Anyone Who Had a Heart era su canción como la primavera hace el amor con los cerezos y todas esas cosas que se leen y se sienten cuando se está infectado gloriosamente por el subidón de dos personas encontrándose en el tiempo y en el espacio, como destinadas. Cuatro años después, Anyone Who Had a Heart seguía siendo su canción, aunque la vida había dejado de tener tantos subidones y, de un tiempo a esa parte, no paraba de tener bajones. Algunos eran bajones sin importancia, pero otros abrían abismos. Los dos estaban como locos por saber qué fallaba. Porque fallaban más cosas de las que nunca hubiesen imaginado.
Un día, ella lloró desconsoladamente. Otro día, él se enfadó tanto que se quedó mudo. Otro más, ella estaba tan molesta que perdió los nervios. Y uno más, él estaba tan aburrido de todo que se metió en la cama mucho antes de la hora prevista. Ambos estaban preocupados y no se lo decían el uno al otro por no abrir puertas a territorios que les asustaba. Los dos se seguían pensando en la distancia, pero quedaban lejos los chutes de amor romántico inicial, tan propios de las películas baratas que todos nos tragamos desde adolescentes.
Burt Bacharach murió y, a la mañana siguiente, en el desayuno, ambos ni lo comentaron porque se enredaron en una discusión estúpida con los cafés aún calientes. Ni se dieron el beso de todos los días antes de que uno se marchase por la puerta. Fue ella quien se fue esa mañana mientras él se quedaba malhumorado, maldiciendo ya el día. Como otras mañanas, se puso a fregar los restos de la cena de la noche anterior: platos, cubiertos, vasos y una sartén. Sonaba un podcast informativo en el altavoz inteligente de la cocina mientras las manos frotaban entre la espuma.
Él estaba con el ceño fruncido cuando, de repente, algo mágico pasó: el podcast de soplapolleces se detuvo y del altavoz empezó a sonar Anyone Who Had a Heart. Esos primeros acordes como lunas en el cielo y la dulce voz de Dionne Warwick cantando esos versos iniciales que él se sabía de memoria: “Cualquiera que haya amado podría mirarme y saber que te amo / Cualquiera que alguna vez soñó podría mirarme / Y saber que sueño contigo”. Él sonrió y le subió un fervor incontrolable de cariño hacia ella mientras seguía fregando los platos y pensaba en consultarla por el móvil si comprar una buena lubina, acompañada de una buena botella de vino, para cenar juntos esa noche en casa.

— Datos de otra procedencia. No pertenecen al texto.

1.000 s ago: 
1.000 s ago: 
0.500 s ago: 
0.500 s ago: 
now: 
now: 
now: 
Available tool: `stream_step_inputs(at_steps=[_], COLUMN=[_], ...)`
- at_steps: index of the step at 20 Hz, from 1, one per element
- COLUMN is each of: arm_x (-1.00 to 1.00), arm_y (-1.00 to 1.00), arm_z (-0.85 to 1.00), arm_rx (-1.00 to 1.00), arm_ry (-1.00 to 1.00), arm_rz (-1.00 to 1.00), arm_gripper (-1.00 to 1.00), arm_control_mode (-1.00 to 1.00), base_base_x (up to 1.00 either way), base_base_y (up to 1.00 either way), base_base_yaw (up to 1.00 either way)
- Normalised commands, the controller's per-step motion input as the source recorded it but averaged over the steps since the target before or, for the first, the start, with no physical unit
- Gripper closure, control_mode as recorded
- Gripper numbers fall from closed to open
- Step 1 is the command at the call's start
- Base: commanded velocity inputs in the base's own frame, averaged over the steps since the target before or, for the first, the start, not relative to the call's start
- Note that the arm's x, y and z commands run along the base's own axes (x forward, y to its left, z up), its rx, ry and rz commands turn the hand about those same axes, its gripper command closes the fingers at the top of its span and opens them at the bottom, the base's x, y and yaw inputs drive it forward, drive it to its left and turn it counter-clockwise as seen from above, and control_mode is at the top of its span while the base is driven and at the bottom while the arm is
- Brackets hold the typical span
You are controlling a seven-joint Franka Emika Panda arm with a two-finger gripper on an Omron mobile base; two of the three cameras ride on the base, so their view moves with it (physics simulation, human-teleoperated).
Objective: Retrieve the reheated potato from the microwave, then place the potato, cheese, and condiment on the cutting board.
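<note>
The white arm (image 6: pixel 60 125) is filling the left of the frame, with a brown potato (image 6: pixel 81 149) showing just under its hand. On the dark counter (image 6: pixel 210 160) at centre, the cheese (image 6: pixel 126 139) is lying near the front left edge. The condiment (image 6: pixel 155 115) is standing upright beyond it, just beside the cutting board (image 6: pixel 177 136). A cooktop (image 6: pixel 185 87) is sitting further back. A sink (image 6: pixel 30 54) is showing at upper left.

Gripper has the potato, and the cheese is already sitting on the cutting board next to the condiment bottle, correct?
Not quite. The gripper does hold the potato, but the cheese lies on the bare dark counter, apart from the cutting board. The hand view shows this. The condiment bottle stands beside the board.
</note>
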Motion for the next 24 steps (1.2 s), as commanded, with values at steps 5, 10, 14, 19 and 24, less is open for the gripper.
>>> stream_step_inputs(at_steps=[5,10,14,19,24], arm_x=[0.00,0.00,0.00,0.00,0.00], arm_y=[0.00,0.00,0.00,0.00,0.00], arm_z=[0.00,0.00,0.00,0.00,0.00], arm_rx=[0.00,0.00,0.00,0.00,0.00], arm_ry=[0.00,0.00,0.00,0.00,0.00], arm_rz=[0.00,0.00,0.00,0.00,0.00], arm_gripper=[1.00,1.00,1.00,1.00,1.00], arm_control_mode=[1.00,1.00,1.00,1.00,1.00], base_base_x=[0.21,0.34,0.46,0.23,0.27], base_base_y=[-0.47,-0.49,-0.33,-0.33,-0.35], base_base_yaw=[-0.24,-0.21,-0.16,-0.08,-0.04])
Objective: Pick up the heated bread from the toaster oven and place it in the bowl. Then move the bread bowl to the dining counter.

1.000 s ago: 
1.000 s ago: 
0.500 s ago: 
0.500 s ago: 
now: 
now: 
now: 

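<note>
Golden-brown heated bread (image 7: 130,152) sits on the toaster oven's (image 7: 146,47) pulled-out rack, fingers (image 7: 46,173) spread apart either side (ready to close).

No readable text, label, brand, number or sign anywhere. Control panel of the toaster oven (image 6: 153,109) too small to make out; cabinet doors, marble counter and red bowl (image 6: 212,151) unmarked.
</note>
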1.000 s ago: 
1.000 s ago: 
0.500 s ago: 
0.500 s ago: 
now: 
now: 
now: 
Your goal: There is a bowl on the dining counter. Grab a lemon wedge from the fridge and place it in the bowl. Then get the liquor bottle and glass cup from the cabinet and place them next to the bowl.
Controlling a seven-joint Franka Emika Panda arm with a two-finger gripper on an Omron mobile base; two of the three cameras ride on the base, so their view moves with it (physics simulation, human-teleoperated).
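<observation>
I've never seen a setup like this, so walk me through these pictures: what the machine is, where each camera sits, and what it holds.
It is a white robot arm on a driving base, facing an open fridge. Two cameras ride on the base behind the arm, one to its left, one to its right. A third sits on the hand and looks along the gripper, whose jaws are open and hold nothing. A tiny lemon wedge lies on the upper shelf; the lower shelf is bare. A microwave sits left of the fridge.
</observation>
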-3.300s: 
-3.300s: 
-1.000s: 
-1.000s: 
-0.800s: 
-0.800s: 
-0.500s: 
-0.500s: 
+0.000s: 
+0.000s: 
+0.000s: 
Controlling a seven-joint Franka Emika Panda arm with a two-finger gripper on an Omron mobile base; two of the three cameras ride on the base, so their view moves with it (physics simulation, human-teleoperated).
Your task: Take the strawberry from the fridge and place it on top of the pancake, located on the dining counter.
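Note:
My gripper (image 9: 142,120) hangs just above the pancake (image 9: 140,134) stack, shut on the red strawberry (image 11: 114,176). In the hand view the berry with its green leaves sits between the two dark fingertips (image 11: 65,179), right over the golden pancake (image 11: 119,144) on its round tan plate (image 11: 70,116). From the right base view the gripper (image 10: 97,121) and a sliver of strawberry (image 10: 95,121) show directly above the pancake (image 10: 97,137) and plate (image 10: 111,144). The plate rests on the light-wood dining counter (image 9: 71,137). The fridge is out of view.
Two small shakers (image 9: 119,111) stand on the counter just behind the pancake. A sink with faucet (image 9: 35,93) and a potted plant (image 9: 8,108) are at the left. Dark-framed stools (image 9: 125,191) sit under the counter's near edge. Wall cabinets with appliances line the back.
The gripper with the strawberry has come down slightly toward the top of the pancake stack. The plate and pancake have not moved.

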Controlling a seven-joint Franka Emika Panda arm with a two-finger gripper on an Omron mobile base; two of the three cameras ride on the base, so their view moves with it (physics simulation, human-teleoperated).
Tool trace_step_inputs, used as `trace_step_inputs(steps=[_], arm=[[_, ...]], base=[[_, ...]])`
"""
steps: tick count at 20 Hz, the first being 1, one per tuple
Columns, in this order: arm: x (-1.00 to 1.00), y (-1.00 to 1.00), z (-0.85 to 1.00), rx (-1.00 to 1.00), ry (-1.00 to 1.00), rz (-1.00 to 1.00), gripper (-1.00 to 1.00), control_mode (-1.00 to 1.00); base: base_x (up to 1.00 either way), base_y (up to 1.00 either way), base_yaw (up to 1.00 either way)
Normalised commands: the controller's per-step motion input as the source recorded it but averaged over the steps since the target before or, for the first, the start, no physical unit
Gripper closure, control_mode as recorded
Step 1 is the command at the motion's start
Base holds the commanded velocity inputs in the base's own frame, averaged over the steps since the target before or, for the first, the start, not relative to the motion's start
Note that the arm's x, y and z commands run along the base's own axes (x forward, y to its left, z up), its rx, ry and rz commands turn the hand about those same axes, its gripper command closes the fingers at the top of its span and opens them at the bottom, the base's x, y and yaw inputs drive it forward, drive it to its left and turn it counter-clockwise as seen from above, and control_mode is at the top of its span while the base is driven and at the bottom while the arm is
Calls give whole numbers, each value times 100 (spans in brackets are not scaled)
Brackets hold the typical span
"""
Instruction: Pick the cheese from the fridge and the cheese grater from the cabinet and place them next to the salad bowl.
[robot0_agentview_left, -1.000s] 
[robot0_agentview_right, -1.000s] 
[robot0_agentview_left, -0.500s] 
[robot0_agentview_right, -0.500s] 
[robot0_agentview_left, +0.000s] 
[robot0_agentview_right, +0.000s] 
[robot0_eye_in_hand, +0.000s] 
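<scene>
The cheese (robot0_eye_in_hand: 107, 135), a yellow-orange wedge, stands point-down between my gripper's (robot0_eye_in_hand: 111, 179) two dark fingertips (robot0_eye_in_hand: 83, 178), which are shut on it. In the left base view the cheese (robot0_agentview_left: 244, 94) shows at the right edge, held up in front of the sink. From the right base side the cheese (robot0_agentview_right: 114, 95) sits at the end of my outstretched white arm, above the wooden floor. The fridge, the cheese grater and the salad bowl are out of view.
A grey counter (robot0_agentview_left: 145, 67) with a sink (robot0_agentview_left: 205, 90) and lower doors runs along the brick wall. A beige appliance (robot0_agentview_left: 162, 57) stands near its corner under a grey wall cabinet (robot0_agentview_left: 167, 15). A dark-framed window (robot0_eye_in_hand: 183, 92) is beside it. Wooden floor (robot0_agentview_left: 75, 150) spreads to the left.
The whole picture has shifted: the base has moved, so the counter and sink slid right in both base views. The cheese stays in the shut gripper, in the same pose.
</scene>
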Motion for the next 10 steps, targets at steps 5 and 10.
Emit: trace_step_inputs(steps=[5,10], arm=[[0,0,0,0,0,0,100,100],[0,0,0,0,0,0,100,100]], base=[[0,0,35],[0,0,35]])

Había sido ella quien desde su móvil, enlazado desde el primer día al altavoz que se auto regalaron en Navidades, había puesto aposta la canción al poco de salir por el portal, justo antes de llegar a la parada del autobús. La tecnología permite ya estas cosas para los que todavía se buscan incluso en los malos momentos y saben que el amor cotidiano es algo que puede vencer a los roces, las distancias, los abismos.
Y sonó la canción de Burt Bacharach, pensaron ambos. Una catedral. Un verdadero abrazo.